Nach meiner Erinnerung - ich arbeitete zu dieser Zeit in der Staatskanzlei des Saarlands -, sagte Lafontaine sinngemäß: Wenn wir die soziale und ökonomische Vereinigung dadurch leichter organisieren können, wenn das Land vorübergehend geteilt bleibt, dann machen wir das so. Wenn dieser Prozess durch die politische Vereinigung erleichtert wird, dann machen wir Vereinigung.
Lafontaine stand damals nicht allein: Viele Künstler, Nobelpreisträger gar, dachten und fühlten so wie er. Und auch der Autor dieses Artikels muss bekennen, dass er zeitweise auch von der Krankheit befallen war, die er jetzt beklagt.
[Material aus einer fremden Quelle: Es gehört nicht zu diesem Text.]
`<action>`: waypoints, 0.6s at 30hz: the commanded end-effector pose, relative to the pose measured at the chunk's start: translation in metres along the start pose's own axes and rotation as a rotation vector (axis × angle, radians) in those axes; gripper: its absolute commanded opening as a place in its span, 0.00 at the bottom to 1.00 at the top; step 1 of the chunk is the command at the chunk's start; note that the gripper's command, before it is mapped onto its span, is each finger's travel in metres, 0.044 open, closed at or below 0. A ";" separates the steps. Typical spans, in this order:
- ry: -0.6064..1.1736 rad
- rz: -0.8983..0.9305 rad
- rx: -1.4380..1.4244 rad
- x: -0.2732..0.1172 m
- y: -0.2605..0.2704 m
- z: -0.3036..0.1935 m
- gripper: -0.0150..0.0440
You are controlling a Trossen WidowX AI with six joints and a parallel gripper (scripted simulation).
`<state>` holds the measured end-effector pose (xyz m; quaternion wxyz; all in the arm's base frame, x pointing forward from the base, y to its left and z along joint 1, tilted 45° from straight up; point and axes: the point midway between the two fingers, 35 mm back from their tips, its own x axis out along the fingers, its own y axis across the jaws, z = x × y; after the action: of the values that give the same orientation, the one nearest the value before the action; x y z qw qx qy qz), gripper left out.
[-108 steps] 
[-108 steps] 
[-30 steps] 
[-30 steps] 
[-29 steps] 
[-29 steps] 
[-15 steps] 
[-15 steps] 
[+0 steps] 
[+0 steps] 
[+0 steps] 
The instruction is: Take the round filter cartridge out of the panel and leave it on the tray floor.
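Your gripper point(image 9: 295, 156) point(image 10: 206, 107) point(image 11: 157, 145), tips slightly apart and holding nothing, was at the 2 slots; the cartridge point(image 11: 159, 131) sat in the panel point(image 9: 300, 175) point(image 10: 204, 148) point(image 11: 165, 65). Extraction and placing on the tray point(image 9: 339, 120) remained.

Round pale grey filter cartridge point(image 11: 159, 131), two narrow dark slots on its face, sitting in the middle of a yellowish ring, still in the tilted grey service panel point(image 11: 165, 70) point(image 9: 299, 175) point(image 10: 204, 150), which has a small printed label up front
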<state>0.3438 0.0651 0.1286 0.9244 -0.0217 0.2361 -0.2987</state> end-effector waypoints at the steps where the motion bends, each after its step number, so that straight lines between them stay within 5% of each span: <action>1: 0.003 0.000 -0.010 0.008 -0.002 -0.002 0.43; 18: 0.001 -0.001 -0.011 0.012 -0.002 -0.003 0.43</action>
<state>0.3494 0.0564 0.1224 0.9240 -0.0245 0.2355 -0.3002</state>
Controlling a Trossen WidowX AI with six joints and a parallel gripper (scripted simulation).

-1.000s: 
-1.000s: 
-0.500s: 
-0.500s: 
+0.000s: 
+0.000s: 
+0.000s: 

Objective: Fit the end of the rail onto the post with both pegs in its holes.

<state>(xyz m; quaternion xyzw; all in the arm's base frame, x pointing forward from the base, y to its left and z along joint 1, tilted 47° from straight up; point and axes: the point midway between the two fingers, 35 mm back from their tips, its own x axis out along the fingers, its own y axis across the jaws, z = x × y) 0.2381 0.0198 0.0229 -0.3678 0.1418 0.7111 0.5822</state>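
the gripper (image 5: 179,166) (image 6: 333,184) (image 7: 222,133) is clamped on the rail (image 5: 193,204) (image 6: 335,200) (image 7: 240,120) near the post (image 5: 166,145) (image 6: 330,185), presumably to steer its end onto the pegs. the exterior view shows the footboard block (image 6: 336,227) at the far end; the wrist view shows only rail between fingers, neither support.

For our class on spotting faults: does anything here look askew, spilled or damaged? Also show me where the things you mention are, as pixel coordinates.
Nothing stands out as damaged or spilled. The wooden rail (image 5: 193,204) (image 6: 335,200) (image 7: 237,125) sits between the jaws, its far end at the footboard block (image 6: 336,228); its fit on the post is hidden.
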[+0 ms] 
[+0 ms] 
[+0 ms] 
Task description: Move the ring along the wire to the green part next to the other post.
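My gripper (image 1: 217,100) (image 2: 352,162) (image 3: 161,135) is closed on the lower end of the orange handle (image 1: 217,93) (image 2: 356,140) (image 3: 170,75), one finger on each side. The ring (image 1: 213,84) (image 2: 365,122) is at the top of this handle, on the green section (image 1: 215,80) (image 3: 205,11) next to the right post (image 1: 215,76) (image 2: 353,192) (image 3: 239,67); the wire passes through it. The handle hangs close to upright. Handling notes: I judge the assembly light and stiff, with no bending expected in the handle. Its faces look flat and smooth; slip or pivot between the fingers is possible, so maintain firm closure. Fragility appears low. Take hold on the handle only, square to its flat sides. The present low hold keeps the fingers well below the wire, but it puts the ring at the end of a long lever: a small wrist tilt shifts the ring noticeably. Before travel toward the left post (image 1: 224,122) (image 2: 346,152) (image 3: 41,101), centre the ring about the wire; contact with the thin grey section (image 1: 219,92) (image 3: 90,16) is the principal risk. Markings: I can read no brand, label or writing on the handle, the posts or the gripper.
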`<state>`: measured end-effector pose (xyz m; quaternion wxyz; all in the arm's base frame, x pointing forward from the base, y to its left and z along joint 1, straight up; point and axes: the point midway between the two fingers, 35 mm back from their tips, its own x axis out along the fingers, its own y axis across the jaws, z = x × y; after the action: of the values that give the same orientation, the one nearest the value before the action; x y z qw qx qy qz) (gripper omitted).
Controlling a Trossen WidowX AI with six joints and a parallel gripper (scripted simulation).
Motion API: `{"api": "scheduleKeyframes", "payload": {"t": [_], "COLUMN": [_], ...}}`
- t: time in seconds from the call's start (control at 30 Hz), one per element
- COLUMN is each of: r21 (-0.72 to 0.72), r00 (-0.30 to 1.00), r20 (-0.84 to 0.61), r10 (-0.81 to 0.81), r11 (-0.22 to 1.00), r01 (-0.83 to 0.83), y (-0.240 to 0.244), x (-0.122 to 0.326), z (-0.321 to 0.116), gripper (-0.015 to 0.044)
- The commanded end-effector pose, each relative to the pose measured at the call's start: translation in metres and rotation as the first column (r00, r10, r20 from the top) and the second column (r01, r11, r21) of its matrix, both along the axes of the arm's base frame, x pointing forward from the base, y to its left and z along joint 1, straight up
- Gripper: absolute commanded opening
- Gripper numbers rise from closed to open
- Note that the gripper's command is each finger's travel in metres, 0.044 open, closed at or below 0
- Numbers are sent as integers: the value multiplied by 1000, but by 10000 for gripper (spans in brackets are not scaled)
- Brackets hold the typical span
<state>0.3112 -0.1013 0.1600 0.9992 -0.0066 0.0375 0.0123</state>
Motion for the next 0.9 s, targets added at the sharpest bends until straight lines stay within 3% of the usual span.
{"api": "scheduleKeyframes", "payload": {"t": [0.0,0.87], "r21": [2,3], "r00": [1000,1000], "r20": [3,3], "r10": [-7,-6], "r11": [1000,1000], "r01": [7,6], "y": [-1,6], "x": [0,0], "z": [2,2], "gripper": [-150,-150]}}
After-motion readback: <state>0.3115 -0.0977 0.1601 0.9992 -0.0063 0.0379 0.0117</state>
Lafontaine hatte damals eine rationale, aufgeklärte Position, eine Position, die alle Kriterien der Verantwortungsethik von Max Weber erfüllte. Sehen wir einmal davon ab, dass es eine Illusion war, alles in der eigenen Hand zu haben. Sehen wir davon ab, dass in dieser Illusion das Selbstbestimmungsrecht der Bürger in der DDR kastriert worden wäre (was Willy Brandt massiv in Erinnerung brachte). Es war nicht die fehlende Urteilskraft, für die Lafontaine abgestraft wurde.
Es war das Kalkulieren als solches: Viele Menschen spürten wohl, dass man einer historischen Situation nicht alleine mit doppelter Buchführung gerecht werden kann.